* Required work: Within the entries below, the lines from the one with "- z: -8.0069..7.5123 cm" through the one with "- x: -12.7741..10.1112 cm" are to be set down exactly, both ends kept.

(Saved entries)
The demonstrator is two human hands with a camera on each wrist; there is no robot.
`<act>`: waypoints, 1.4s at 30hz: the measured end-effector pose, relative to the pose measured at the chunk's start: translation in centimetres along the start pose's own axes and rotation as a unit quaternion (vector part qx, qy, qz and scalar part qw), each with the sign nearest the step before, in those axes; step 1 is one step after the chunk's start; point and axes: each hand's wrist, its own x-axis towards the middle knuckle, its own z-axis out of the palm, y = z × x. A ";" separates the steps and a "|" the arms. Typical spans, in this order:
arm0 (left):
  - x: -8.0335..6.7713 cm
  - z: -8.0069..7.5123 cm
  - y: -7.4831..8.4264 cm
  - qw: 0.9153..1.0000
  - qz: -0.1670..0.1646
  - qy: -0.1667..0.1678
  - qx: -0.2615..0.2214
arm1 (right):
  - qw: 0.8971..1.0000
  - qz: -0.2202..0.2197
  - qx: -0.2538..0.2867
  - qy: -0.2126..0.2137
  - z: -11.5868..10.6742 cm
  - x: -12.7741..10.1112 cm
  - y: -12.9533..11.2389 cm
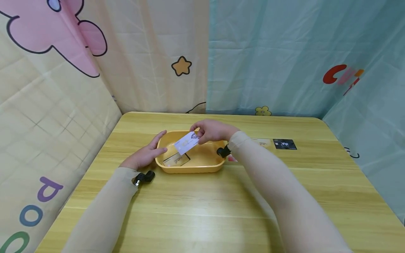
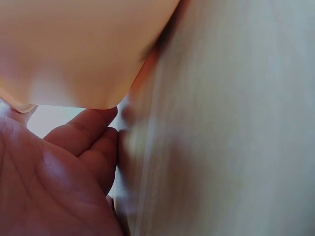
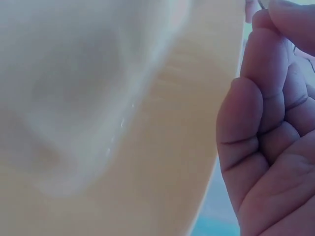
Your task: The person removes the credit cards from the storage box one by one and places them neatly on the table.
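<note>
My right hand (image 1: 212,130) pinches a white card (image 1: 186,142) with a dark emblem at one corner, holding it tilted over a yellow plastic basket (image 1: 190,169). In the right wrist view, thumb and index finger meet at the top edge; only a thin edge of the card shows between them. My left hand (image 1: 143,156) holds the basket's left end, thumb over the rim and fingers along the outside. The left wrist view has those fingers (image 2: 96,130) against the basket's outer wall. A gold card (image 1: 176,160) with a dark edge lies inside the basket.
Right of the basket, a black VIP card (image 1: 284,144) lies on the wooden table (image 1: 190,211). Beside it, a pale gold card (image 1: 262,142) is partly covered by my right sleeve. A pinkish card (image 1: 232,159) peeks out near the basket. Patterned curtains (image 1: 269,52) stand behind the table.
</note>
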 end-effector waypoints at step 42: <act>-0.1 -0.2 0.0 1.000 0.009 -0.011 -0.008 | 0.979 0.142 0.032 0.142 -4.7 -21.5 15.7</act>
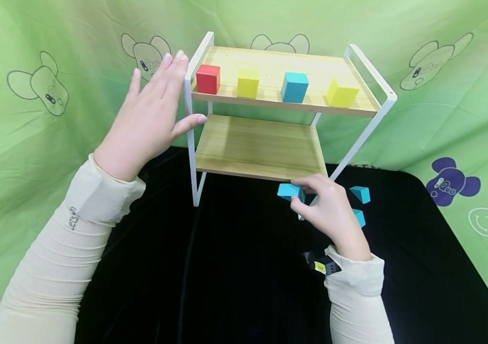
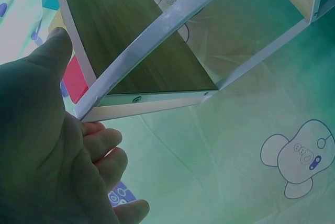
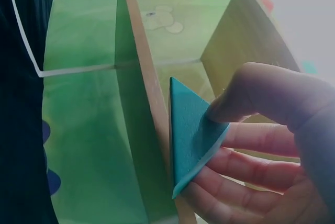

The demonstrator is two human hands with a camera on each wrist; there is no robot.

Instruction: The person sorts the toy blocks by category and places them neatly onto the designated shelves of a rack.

* Written reply:
  - z: -8.0069..7.5123 cm
  - y: -7.4831..8.4264 cm
  - qw: 0.9153..1.0000
  - qz: -0.1670..0.1646
  - qy: -0.1667..0.1678
  - qx: -0.2615..0.2214
arm1 (right):
  - qw: 0.8971..1.0000
  - qz: -0.2202..0.2197
  - qx: -0.2538..0.2867
  - qy: -0.2126..0.2137
  - z: -11.5868..10.6742 cm
  - x: -12.7741..10.1112 cm

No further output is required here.